Eiger Sanction is definitely from that category ... so-bad-it’s-good movie. With it’s over the top storyline and shaggy 70’s groove, the entire movie is craptacular. Keeping up with his tough-guy image, of course Clint does all of his own stunts - in and out of the bed. This might be one of the best Clint movies yet.

Wednesday, December 5, 2007

Year of Eastwood #21

Pink Cadillac (1989)

Starring: Eastwood, Bernadette Peters
Directed by Buddy Van Horn

Can Clint do comedy? This question seems to have mixed results. Clint had success with Hey Lookout for That Monkey but critics didn’t appreciate his down-home style of humor. The rest of Clint’s attempts at comedy follow the same guidelines … a lot of stereotypes, a few fart jokes, and Clint playing off his image as a tough, bad ass.

Action stars have a hard time making that transition to comedies, but dagnabbit if they don’t keep trying. Stallone had Stop! or my mom will do something. Arnold tried it with that one where he got pregnant. Harrison Ford did something where he was trapped on an island with a lesbian. Bruce Willis kinda flipped it by being funny on Moonlighting before the Die Hard, um, quadrology (?) - although I’m having trouble thinking of any funny movies he’s made since then.

Pink Cadillac tries to mix it up with a little bit of comedy thrown into the blender with some action. Nothing really funny to speak of in this movie, although to Clint’s credit - he is the funniest thing in this clunker. Clint is a “skip tracer” or a modern day bounty hunter. He gets to break out a few wacky characters as he fools these chumps on the run. But when his next job is to track down the bubbly Bernadette, he gets more than he bargained for … or at least I’m sure that’s what the trailer promised.

Bernadette has a lot of hair.
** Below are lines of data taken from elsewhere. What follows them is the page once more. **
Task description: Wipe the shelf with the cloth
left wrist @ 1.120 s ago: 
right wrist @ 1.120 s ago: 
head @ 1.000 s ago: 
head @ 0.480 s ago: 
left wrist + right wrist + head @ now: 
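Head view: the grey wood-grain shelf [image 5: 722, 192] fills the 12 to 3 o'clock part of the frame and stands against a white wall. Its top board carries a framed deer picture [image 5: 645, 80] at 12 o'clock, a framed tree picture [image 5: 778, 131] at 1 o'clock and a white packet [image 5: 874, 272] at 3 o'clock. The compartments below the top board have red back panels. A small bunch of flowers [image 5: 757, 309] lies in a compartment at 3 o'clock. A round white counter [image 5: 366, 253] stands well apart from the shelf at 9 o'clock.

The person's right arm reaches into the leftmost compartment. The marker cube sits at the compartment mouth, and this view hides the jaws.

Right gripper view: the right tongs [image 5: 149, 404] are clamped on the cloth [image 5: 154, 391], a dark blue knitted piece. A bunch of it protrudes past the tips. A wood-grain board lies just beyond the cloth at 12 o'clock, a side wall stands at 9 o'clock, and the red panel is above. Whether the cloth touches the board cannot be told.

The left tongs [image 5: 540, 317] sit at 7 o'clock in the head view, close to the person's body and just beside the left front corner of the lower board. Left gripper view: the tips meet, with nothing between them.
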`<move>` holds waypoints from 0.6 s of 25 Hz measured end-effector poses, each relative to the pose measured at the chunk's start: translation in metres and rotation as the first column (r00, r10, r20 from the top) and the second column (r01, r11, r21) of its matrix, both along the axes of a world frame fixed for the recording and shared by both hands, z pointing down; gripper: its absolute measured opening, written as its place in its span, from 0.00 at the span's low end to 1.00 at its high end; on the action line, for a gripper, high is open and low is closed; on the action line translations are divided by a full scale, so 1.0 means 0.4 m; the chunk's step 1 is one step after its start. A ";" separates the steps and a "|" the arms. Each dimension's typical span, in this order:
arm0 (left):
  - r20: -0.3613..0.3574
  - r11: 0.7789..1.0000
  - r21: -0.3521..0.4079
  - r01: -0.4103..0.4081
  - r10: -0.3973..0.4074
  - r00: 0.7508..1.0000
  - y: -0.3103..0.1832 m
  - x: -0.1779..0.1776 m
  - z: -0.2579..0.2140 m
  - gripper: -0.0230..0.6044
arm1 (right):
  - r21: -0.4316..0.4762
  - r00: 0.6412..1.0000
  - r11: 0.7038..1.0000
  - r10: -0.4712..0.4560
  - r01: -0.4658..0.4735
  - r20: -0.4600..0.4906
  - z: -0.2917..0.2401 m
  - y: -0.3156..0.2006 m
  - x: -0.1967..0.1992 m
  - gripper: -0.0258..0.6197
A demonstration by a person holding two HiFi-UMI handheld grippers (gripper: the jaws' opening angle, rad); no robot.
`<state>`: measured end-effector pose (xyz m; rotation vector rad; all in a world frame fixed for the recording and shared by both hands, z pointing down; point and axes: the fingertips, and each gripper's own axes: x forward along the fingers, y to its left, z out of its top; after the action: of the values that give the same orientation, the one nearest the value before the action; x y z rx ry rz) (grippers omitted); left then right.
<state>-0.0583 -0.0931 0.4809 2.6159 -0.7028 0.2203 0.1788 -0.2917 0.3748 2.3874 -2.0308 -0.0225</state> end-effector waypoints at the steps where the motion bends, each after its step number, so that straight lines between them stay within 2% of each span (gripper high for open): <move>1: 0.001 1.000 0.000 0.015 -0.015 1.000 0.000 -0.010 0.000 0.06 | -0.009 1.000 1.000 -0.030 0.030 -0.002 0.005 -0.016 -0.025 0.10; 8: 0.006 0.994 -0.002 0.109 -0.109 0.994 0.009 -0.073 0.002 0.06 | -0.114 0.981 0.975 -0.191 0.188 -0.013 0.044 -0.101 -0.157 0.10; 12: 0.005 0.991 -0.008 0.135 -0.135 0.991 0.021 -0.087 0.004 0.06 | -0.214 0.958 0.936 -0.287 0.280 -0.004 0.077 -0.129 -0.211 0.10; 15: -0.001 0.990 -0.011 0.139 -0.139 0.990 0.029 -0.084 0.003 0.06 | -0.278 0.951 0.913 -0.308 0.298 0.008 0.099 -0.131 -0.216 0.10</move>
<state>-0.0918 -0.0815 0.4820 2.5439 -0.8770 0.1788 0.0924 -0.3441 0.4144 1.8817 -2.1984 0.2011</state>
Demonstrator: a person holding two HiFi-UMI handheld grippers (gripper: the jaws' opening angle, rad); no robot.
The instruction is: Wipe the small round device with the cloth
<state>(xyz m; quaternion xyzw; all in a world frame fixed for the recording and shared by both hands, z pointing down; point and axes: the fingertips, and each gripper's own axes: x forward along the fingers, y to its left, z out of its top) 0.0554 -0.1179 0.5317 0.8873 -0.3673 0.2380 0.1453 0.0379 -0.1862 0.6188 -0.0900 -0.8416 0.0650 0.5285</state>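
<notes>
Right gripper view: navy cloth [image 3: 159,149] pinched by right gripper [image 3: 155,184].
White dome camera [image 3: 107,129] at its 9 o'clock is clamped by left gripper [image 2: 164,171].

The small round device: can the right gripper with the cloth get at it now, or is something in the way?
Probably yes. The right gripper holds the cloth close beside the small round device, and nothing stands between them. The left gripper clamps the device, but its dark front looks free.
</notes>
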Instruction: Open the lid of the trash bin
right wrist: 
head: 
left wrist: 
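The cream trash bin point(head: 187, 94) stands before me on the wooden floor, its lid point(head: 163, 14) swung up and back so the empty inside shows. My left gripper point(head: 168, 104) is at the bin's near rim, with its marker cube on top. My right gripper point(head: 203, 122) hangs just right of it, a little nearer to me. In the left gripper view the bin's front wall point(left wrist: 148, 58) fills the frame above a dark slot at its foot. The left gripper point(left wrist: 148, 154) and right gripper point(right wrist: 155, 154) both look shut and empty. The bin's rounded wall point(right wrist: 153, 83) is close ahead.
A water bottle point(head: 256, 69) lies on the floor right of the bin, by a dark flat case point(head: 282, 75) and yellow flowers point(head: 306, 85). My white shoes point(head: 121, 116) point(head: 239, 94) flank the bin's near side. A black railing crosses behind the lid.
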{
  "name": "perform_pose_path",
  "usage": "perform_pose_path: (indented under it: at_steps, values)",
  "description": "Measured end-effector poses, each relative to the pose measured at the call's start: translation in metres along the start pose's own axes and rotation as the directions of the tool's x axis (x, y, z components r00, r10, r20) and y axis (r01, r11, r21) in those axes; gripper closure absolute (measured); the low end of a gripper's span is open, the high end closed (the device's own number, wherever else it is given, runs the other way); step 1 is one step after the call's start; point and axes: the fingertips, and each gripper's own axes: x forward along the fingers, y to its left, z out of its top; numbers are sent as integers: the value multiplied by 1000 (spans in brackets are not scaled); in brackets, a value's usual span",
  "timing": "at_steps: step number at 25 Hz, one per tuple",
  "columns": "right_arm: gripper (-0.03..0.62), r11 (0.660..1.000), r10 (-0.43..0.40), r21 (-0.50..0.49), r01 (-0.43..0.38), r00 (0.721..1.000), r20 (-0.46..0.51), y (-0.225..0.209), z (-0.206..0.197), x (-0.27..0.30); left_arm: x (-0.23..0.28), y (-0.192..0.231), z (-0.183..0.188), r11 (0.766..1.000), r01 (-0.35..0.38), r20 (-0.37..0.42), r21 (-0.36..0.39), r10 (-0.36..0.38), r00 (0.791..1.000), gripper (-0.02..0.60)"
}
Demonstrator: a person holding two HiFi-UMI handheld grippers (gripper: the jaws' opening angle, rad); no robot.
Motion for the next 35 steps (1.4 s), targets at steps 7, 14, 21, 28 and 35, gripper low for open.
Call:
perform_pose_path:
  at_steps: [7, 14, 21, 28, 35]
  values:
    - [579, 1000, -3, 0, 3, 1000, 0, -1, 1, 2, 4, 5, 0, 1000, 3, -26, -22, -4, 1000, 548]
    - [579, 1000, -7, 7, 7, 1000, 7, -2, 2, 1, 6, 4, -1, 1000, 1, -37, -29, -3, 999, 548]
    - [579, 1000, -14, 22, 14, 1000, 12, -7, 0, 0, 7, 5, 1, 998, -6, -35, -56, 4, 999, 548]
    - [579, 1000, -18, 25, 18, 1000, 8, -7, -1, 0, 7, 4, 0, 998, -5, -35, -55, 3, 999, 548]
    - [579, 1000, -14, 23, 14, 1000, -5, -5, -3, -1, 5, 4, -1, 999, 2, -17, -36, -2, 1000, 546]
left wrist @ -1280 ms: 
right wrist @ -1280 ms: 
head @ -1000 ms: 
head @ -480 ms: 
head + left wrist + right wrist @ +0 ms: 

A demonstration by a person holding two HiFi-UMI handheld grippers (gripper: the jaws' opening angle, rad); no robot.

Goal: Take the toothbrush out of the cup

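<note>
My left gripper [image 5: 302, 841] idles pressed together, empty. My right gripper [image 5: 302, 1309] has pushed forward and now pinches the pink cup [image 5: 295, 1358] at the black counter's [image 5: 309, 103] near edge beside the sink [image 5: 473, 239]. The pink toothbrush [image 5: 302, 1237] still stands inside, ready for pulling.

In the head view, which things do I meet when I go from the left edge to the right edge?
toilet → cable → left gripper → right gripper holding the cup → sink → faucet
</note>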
Rumor has it that it even had its own agent. Bernadette sure is cute, but despite her place in my heart for The Jerk, she just isn’t that interesting as an actress. The movie just plods along and both actors don’t really seem that invested in making this a good movie.

Clint and Permadette ride around in the pink Cadillac running from her husband’s gang of racist baddies. Then Permadette and Clint ride around in the pink Cadillac chasing after the bad guys. Somewhere in there's some stuff about a baby that nobody seems too concerned about. A person might wonder how she got involved with a guy that hangs around a bunch of white extremists ... she says she thought she was getting James Dean but all she got was amphetamines. That's the jokes, people.

Nothing screams comedy like a bunch of white supremacists. These guys really play it out like their doing freakin' Shakespeare - digging down deep for their craft. What do you suppose those casting calls are like for roles like these? Were they really hoping to get their big break by playing a racist in Pink Cadillac? Is that a role you spend much time researching? Do you encourage family members to click on your link on imdb.com?

Looking back at Clint’s acting career, the 80’s were a pretty rough time for this superstar. It started out with Any Which Way You Can and he wrapped up the decade with this flop which ranks as one of Clint’s least successful films at the box office. One can only imagine that Clint’s career would have continued it’s downward slide if he didn’t have Unforgiven in his back pocket. But hey, Clint did get to put on a gold lamet jacket and a swanky fake mustache for this movie.